Both male and female fiddler crabs shelter in burrows, which they both must defend from intruders.
But while males have an extremely large claw that can be used as a weapon, female crabs have just two small feeding claws.
So how do female crabs defend their territory?
To answer this question Backwell and colleagues built on previous work showing that under certain circumstances, males will help protect a neighbouring male from an intruder.
Such "defensive coalitions" are rare in the animal kingdom and have so far only been demonstrated in two species of fiddler crab and a type of bird called a rock pipit.
Protecting a neighbour can be risky, leading to injury, loss of a claw and even death, and a male also risks having his own unattended burrow invaded while off protecting a neighbour.
However, team member and behavioural ecologist Michael Jennions says it's a case of better the enemy you know.
Once territory boundaries have been established with one neighbour, he says, it makes sense to avoid the chance of getting a larger, stronger and more troublesome neighbour.
Sexual politics
In their latest publication, the researchers report that males will also defend neighbouring females — apparently in return for sex.
The researchers first established the background mating rate of Uca annulipes fiddler crabs on mudflats in Durban Harbour, South Africa.
They found that most of the time females mate with a carefully chosen mate in his burrow.
But sometimes they are willing to mate with other neighbouring males, on the surface of the mudflat.
Jennions says given how fussy females normally are with their mate choice, there must be some benefit they get out of mating with the average male neighbour.
The researchers set a number of trials in mudflats in Mozambique to study whether a male would protect a female neighbour when confronted by an intruder.
They super-glued a tether to the shell of a crab, placing it near the entrance of a female burrow to simulate an intruder.

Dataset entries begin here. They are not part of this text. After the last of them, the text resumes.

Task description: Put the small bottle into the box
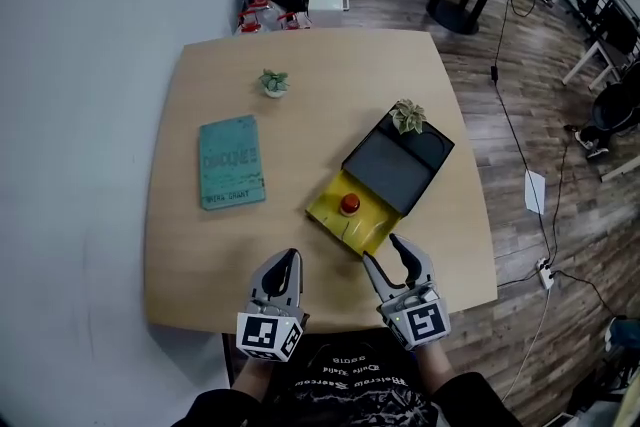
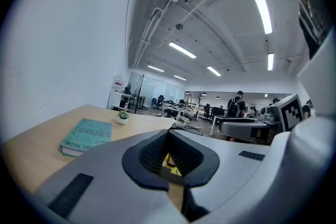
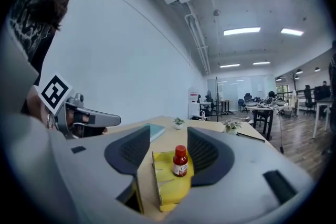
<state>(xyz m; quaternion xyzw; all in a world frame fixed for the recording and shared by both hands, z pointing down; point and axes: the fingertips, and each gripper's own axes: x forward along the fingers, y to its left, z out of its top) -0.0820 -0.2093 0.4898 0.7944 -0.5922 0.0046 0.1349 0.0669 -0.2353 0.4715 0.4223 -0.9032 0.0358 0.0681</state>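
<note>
A small bottle (image 1: 349, 204) with a red cap stands upright on the yellow base of the open box (image 1: 335, 220); the box's black lid (image 1: 392, 170) lies folded back behind it. My right gripper (image 1: 382, 252) hovers open just in front of the box. In the right gripper view the bottle (image 3: 180, 161) shows between the spread jaws of that gripper (image 3: 168, 139), a short way ahead and untouched. My left gripper (image 1: 288, 263) is shut and empty, left of the box near the table's front edge. In its own view the left gripper (image 2: 169, 134) shows its jaws meeting.
A teal book (image 1: 231, 161) lies at the table's left. A small potted plant (image 1: 273, 82) stands behind it, and another plant (image 1: 407, 116) sits on the far end of the lid. The table's front edge (image 1: 330, 320) is close to both grippers. Office desks stand beyond.
</note>
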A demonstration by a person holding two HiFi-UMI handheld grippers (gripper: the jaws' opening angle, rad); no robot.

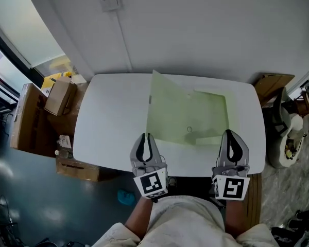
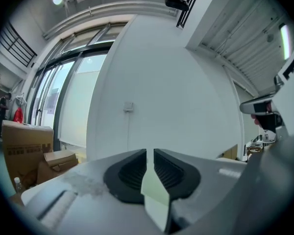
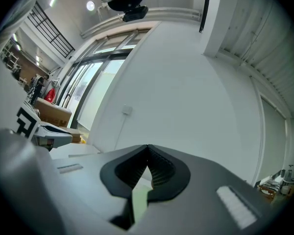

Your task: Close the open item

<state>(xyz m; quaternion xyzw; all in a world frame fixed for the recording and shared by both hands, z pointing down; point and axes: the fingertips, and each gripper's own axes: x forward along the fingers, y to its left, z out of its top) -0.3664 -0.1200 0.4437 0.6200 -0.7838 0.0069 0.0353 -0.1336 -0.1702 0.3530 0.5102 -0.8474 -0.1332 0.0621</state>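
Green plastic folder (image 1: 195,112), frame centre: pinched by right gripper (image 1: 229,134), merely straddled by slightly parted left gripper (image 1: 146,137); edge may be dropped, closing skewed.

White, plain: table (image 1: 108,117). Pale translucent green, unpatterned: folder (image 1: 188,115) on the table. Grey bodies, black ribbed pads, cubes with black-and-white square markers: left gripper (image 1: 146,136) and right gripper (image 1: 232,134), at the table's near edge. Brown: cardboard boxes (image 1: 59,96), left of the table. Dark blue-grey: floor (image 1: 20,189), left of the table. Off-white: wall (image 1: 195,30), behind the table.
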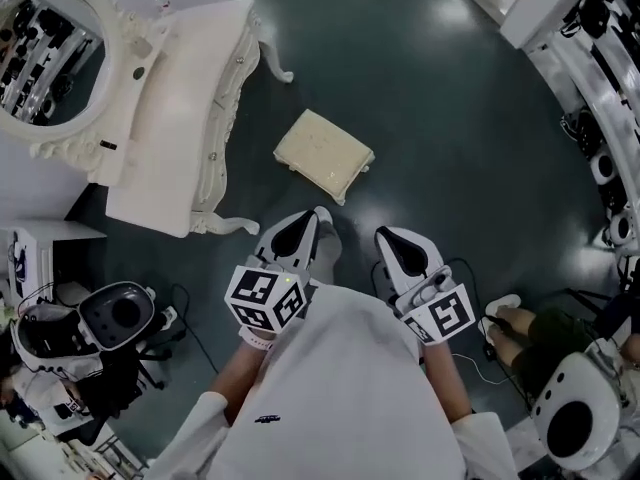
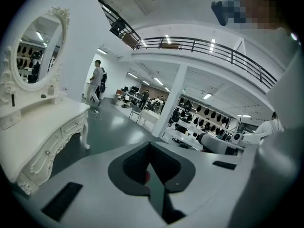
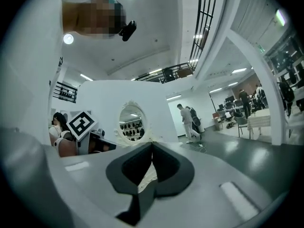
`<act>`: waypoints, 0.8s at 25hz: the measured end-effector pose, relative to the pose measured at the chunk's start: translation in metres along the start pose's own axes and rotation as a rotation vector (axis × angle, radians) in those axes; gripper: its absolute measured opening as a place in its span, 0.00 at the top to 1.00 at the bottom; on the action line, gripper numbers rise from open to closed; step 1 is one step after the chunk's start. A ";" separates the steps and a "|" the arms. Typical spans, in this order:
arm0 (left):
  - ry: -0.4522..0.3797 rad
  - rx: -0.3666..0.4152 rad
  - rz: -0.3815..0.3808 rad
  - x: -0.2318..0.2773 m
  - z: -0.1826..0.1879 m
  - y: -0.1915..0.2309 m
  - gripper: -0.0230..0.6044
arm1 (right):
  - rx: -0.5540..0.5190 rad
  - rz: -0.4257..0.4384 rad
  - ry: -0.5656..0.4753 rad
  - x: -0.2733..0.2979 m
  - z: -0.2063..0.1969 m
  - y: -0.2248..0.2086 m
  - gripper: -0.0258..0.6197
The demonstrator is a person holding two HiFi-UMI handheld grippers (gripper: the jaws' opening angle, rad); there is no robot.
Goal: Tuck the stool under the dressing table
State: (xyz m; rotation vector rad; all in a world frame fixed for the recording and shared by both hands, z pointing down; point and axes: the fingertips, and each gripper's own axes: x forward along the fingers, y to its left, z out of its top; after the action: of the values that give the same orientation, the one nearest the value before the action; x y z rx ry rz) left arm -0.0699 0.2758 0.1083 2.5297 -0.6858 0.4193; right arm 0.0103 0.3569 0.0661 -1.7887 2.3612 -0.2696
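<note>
A cream cushioned stool stands on the dark floor, out from the white dressing table, which has an oval mirror at the upper left. Both grippers are held close to my body, short of the stool and apart from it. My left gripper is shut with nothing in it, and so is my right gripper. The left gripper view shows the shut left gripper with the dressing table to its left. The right gripper view has the shut right gripper below the mirror. Neither gripper view shows the stool.
Headset gear on a stand and cables lie at the lower left. A seated person's shoe and a white rounded device are at the lower right. White benches line the right side. People stand far off.
</note>
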 end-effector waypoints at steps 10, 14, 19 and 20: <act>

When the intruder was male, a neighbouring male rushed in to defend the female 95 per cent of the time (in 20 out of 21 trials), but when the intruder was female, protection only occurred 15 per cent of the time (in three out of 20 trials).
Protection took place regardless of the size of the intruder.
Jennions says it makes sense for a male crab to defend a female neighbour.
"Females are a weak neighbour and it's good to have a weak neighbour. In addition, you have the added bonus that as a male … you can mate with a neighbour if she's a female," says Jennions.
Jennions says the team does not know whether the male would stop protecting a female who refused to mate with him.
But it would be tricky setting up an experiment to find out, he says.